3.6. De rechtbank is verder tot de conclusie gekomen dat het bedoelde plichtsverzuim verzoeker valt toe te rekenen. Deze conclusie is evenmin evident onjuist te achten. Nog los van de weigering van verzoeker om zich in de bezwaarfase te onderwerpen aan medisch onderzoek, welke weigering volgens de rechtbank voor rekening en risico van verzoeker komt, maakt vergeetachtigheid achteraf op zichzelf beschouwd immers nog niet dat sprake is van een verminderd vermogen de eigen wil te bepalen, dan wel van een verminderd bewustzijn van hetgeen als juist en onjuist is te beschouwen. Uit de verslagen van de gesprekken die Buro Suver met verzoeker heeft gevoerd, komt wel degelijk een bewustzijn van de ontoelaatbaarheid van het eigen handelen naar voren. Daarbij komt nog dat uit de medisch onderzoeken die, na afhandeling van het bezwaar, door verzoekers behandelaars zijn verricht, naar voren komt dat verzoeker niet lijdt aan een (neurologische) geheugenstoornis. Dat burnout- en/of stressklachten verzoekers herinneringsvermogen thans mogelijk wel in enige mate negatief beïnvloeden, kan aan de juistheid van de op dit punt door de rechtbank getrokken conclusie niet afdoen, te minder nu de bedoelde klachten blijkens de bedoelde medische informatie in elk geval ten dele het gevolg zijn van verzoekers ontslag.
3.7. In hetgeen door verzoeker is aangevoerd is ten slotte geen grond gelegen voor het oordeel dat het disciplinair ontslag als onevenredig aan het geconstateerde plichtsverzuim is te beschouwen.
3.8. Gezien het voorgaande is niet in zodanige mate waarschijnlijk dat de aangevallen uitspraak in de bodemprocedure niet in stand zal blijven, dat er grond is voor het treffen van een voorziening.

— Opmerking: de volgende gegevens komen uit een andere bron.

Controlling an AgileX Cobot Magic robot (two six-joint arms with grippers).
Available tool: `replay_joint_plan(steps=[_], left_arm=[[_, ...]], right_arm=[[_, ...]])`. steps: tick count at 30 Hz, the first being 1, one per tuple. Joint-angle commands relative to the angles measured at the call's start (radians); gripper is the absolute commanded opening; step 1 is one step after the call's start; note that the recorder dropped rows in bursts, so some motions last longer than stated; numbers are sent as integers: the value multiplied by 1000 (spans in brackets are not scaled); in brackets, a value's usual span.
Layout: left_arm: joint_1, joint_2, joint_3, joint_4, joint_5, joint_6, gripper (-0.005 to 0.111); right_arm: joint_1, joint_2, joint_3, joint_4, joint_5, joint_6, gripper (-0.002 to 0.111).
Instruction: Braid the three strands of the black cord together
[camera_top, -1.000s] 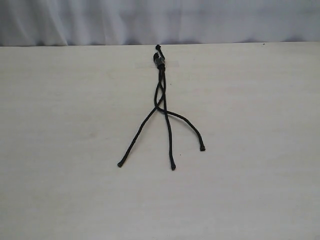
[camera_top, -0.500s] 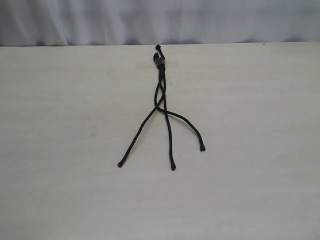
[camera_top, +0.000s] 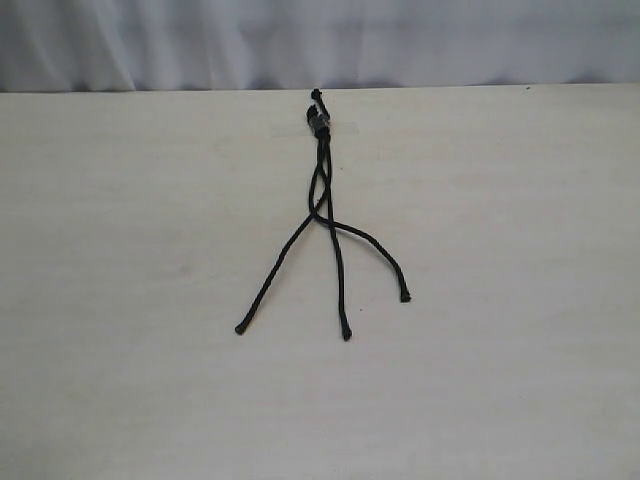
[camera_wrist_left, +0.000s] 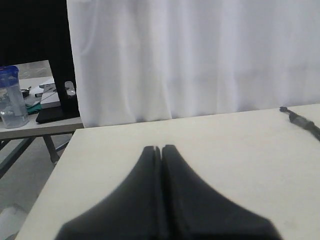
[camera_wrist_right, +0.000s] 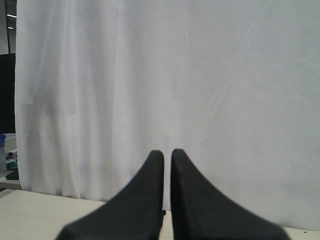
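The black cord lies on the pale table, its knotted, taped end near the far edge. Below a short crossed stretch the three strands fan out toward the front: the left strand, the middle strand and the right strand, each ending in a small knob. Neither gripper shows in the exterior view. My left gripper is shut and empty above the table, with the cord's bound end off to one side. My right gripper is shut with nothing held, facing the curtain.
A white curtain hangs behind the table's far edge. In the left wrist view a side table stands beyond the table's corner, carrying a blue-lidded bottle and other small items.
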Motion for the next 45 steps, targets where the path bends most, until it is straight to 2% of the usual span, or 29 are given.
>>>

Gezien dit voorlopig oordeel over de bodemzaak wijst de voorzieningenrechter de gevraagde voorziening af.
4. Voor een proceskostenveroordeling bestaat geen aanleiding.
BESLISSING
De voorzieningenrechter van de Centrale Raad van Beroep wijst het verzoek om toepassing van artikel 8:81 van de Awb af.
Deze uitspraak is gedaan door B.J. van de Griend, in tegenwoordigheid van J.T.P. Pot als griffier. De beslissing is uitgesproken in het openbaar op 4 maart 2013.